(Problem statement):
Output each entry verbatim.

(Information shown):
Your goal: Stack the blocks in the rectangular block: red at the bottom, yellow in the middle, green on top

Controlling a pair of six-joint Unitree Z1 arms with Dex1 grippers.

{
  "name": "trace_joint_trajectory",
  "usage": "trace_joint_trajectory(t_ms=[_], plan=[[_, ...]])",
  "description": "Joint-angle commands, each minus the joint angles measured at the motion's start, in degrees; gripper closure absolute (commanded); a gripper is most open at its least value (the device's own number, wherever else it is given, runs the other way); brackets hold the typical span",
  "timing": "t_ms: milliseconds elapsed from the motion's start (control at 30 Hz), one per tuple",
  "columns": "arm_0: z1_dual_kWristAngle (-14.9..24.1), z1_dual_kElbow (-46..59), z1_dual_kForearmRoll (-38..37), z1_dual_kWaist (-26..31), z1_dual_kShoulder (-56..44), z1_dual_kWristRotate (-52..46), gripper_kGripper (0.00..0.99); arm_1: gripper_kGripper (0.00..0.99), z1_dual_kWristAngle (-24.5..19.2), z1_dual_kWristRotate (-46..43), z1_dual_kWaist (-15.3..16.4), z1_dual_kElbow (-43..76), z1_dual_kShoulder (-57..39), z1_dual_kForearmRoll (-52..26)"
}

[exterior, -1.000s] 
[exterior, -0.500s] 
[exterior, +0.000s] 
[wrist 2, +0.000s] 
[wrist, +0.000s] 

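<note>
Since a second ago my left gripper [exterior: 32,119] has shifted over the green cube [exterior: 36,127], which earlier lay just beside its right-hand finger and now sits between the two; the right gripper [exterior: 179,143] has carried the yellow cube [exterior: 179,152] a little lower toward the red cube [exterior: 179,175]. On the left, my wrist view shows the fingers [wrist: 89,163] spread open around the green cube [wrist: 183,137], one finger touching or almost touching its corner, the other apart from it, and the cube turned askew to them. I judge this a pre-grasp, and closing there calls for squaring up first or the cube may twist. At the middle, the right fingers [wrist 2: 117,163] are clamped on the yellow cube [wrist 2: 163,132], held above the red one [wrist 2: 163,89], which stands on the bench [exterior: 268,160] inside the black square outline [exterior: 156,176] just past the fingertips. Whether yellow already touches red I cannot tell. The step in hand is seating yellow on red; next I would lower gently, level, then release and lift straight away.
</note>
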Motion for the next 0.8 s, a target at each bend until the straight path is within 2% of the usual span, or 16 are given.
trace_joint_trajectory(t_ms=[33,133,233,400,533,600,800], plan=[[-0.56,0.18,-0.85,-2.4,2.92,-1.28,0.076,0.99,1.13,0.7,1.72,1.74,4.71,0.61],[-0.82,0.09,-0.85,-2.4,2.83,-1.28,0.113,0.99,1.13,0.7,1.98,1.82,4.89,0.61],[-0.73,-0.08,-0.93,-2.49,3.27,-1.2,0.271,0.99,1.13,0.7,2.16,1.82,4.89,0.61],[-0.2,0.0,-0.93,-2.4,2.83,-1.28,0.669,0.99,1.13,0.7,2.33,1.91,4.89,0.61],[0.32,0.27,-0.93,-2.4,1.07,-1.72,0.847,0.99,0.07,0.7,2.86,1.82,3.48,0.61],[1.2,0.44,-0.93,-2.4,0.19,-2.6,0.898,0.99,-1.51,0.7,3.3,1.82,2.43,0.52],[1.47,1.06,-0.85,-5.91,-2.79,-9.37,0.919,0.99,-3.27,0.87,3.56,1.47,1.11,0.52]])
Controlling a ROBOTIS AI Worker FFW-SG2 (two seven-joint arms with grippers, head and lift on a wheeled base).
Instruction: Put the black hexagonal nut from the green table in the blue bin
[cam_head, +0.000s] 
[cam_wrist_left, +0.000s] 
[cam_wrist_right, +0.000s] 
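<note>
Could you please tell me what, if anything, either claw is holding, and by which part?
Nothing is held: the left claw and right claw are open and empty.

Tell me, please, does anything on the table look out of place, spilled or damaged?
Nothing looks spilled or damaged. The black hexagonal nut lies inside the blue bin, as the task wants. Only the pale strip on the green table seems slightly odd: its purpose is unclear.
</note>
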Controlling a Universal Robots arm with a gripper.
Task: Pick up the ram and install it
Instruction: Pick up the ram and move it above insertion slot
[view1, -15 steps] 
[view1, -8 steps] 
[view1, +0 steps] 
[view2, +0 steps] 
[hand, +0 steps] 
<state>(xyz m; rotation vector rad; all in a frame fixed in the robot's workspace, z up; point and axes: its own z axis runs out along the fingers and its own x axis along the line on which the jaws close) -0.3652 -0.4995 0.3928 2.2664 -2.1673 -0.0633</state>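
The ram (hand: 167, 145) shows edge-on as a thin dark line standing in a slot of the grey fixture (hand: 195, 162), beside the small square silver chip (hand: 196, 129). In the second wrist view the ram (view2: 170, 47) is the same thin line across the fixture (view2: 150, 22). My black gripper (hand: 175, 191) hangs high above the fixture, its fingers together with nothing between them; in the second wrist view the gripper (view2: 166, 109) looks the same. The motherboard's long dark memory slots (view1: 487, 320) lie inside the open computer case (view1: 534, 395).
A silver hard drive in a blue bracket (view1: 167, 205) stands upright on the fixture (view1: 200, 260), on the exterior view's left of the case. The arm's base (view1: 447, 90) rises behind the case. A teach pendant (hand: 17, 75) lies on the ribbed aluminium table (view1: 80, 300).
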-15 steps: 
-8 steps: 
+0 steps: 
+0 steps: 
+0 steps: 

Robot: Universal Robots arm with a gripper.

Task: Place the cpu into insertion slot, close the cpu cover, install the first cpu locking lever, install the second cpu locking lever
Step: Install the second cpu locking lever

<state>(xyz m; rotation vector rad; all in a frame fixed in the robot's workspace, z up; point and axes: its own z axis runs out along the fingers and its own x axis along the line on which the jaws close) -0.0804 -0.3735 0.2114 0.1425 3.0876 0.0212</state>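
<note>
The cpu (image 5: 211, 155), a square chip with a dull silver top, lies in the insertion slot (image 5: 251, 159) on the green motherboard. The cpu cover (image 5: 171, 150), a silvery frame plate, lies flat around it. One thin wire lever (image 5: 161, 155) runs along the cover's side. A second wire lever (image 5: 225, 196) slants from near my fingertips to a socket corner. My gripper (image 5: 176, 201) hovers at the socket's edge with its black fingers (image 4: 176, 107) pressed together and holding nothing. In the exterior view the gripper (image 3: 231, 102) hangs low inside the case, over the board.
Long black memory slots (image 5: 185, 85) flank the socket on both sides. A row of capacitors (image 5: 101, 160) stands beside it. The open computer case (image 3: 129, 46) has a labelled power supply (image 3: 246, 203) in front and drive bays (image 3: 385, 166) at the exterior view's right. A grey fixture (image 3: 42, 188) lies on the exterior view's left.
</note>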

(Exercise answer):
Your goal: Stack the blocks in the rectangular block: red at the bottom, yellow in the middle, green on top

Controlling a pair of six-joint Unitree Z1 arms with Dex1 grippers.

{
  "name": "trace_joint_trajectory",
  "usage": "trace_joint_trajectory(t_ms=[_], plan=[[_, ...]])",
  "description": "Joint-angle commands, each minus the joint angles measured at the motion's start, in degrees; gripper closure absolute (commanded); a gripper is most open at its least value (the device's own number, wherever else it is given, runs the other way); brackets hold the typical span",
  "timing": "t_ms: milliseconds elapsed from the motion's start (control at 30 Hz), one per tuple",
  "columns": "arm_0: z1_dual_kWristAngle (-14.9..24.1), z1_dual_kElbow (-46..59), z1_dual_kForearmRoll (-38..37), z1_dual_kWaist (-26..31), z1_dual_kShoulder (-56..44), z1_dual_kWristRotate (-52..46), gripper_kGripper (0.00..0.99); arm_1: gripper_kGripper (0.00..0.99), z1_dual_kWristAngle (-24.5..19.2), z1_dual_kWristRotate (-46..43), z1_dual_kWaist (-15.3..16.4), z1_dual_kElbow (-43..76), z1_dual_kShoulder (-57..39), z1_dual_kForearmRoll (-52..26)"
}

[exterior, -1.000s] 
[exterior, -0.500s] 
[exterior, +0.000s] 
[wrist 2, +0.000s] 
[wrist, +0.000s] 

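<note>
Since a second ago my left gripper [exterior: 32,119] has shifted over the green cube [exterior: 36,127], which earlier lay just beside its right-hand finger and now sits between the two; the right gripper [exterior: 179,143] has carried the yellow cube [exterior: 179,152] a little lower toward the red cube [exterior: 179,175]. On the left, my wrist view shows the fingers [wrist: 89,163] spread open around the green cube [wrist: 183,137], one finger touching or almost touching its corner, the other apart from it, and the cube turned askew to them. I judge this a pre-grasp, and closing there calls for squaring up first or the cube may twist. At the middle, the right fingers [wrist 2: 117,163] are clamped on the yellow cube [wrist 2: 163,132], held above the red one [wrist 2: 163,89], which stands on the bench [exterior: 268,160] inside the black square outline [exterior: 156,176] just past the fingertips. Whether yellow already touches red I cannot tell. The step in hand is seating yellow on red; next I would lower gently, level, then release and lift straight away.
</note>
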Motion for the next 0.8 s, a target at each bend until the straight path is within 2% of the usual span, or 16 are given.
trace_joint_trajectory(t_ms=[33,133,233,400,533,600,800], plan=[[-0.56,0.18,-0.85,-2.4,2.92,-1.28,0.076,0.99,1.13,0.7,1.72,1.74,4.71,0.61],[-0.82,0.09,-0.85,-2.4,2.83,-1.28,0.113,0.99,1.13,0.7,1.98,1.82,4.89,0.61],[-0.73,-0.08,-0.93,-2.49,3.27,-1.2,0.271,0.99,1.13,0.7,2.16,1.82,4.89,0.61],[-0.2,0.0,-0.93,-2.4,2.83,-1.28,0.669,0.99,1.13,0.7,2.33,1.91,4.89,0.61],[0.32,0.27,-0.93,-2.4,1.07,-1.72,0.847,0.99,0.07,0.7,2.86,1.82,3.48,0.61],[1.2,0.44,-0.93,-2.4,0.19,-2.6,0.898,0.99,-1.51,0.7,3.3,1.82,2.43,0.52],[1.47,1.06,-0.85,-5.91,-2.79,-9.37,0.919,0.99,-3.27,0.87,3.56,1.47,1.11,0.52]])
Controlling a ROBOTIS AI Worker FFW-SG2 (two seven-joint arms with grippers, head and lift on a wheeled base).
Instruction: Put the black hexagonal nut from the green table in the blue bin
[cam_head, +0.000s] 
[cam_wrist_left, +0.000s] 
[cam_wrist_right, +0.000s] 
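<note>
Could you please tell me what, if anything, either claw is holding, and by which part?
Nothing is held: the left claw and right claw are open and empty.

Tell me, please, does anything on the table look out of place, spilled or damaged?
Nothing looks spilled or damaged. The black hexagonal nut lies inside the blue bin, as the task wants. Only the pale strip on the green table seems slightly odd: its purpose is unclear.
</note>
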Controlling a Universal Robots arm with a gripper.
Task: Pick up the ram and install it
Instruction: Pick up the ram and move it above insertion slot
[view1, -15 steps] 
[view1, -8 steps] 
[view1, +0 steps] 
[view2, +0 steps] 
[hand, +0 steps] 
<state>(xyz m; rotation vector rad; all in a frame fixed in the robot's workspace, z up; point and axes: its own z axis runs out along the fingers and its own x axis along the line on which the jaws close) -0.3652 -0.4995 0.3928 2.2664 -2.1673 -0.0633</state>
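The ram (hand: 167, 145) shows edge-on as a thin dark line standing in a slot of the grey fixture (hand: 195, 162), beside the small square silver chip (hand: 196, 129). In the second wrist view the ram (view2: 170, 47) is the same thin line across the fixture (view2: 150, 22). My black gripper (hand: 175, 191) hangs high above the fixture, its fingers together with nothing between them; in the second wrist view the gripper (view2: 166, 109) looks the same. The motherboard's long dark memory slots (view1: 487, 320) lie inside the open computer case (view1: 534, 395).
A silver hard drive in a blue bracket (view1: 167, 205) stands upright on the fixture (view1: 200, 260), on the exterior view's left of the case. The arm's base (view1: 447, 90) rises behind the case. A teach pendant (hand: 17, 75) lies on the ribbed aluminium table (view1: 80, 300).
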-15 steps: 
-8 steps: 
+0 steps: 
+0 steps: 
+0 steps: 

Robot: Universal Robots arm with a gripper.

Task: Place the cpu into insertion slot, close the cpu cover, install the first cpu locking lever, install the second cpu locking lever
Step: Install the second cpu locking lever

<state>(xyz m; rotation vector rad; all in a frame fixed in the robot's workspace, z up; point and axes: its own z axis runs out along the fingers and its own x axis along the line on which the jaws close) -0.0804 -0.3735 0.2114 0.1425 3.0876 0.0212</state>
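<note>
The cpu (image 5: 211, 155), a square chip with a dull silver top, lies in the insertion slot (image 5: 251, 159) on the green motherboard. The cpu cover (image 5: 171, 150), a silvery frame plate, lies flat around it. One thin wire lever (image 5: 161, 155) runs along the cover's side. A second wire lever (image 5: 225, 196) slants from near my fingertips to a socket corner. My gripper (image 5: 176, 201) hovers at the socket's edge with its black fingers (image 4: 176, 107) pressed together and holding nothing. In the exterior view the gripper (image 3: 231, 102) hangs low inside the case, over the board.
Long black memory slots (image 5: 185, 85) flank the socket on both sides. A row of capacitors (image 5: 101, 160) stands beside it. The open computer case (image 3: 129, 46) has a labelled power supply (image 3: 246, 203) in front and drive bays (image 3: 385, 166) at the exterior view's right. A grey fixture (image 3: 42, 188) lies on the exterior view's left.
</note>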

The output for this exercise is finished.